**Data**.
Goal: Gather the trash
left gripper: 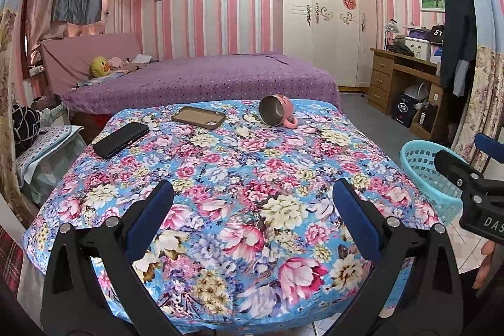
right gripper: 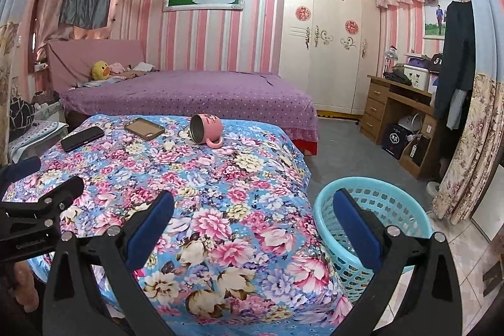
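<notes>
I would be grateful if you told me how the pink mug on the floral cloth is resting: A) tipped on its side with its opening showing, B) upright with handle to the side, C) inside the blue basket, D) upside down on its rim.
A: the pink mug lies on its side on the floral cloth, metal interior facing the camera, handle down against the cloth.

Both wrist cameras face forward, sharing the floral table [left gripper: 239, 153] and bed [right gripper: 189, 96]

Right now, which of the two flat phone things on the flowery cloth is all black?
The black phone nearest the cloth's left edge. The brown empty phone case beside it lies closer to the tipped pink mug.
</notes>
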A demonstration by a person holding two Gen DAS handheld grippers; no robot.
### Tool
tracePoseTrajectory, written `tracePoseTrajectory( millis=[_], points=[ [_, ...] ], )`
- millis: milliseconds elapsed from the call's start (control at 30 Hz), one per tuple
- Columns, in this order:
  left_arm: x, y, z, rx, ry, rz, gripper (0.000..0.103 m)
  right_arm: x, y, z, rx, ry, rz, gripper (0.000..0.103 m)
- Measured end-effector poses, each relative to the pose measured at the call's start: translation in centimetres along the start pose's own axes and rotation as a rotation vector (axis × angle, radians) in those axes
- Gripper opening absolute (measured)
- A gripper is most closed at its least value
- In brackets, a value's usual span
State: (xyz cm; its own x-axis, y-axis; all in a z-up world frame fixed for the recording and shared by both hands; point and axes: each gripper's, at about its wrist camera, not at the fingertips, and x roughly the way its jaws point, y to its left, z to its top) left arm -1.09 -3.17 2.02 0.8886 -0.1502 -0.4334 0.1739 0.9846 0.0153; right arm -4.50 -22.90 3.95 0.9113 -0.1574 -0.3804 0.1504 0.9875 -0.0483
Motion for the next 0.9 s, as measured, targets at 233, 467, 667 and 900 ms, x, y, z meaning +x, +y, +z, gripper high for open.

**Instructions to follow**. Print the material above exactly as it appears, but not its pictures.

**Answer space**.
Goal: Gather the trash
left gripper: 
right gripper: 
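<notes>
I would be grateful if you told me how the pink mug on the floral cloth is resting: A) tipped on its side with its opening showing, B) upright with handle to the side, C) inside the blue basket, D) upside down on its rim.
A: the pink mug lies on its side on the floral cloth, metal interior facing the camera, handle down against the cloth.

Both wrist cameras face forward, sharing the floral table [left gripper: 239, 153] and bed [right gripper: 189, 96]

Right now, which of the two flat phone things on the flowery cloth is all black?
The black phone nearest the cloth's left edge. The brown empty phone case beside it lies closer to the tipped pink mug.
</notes>
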A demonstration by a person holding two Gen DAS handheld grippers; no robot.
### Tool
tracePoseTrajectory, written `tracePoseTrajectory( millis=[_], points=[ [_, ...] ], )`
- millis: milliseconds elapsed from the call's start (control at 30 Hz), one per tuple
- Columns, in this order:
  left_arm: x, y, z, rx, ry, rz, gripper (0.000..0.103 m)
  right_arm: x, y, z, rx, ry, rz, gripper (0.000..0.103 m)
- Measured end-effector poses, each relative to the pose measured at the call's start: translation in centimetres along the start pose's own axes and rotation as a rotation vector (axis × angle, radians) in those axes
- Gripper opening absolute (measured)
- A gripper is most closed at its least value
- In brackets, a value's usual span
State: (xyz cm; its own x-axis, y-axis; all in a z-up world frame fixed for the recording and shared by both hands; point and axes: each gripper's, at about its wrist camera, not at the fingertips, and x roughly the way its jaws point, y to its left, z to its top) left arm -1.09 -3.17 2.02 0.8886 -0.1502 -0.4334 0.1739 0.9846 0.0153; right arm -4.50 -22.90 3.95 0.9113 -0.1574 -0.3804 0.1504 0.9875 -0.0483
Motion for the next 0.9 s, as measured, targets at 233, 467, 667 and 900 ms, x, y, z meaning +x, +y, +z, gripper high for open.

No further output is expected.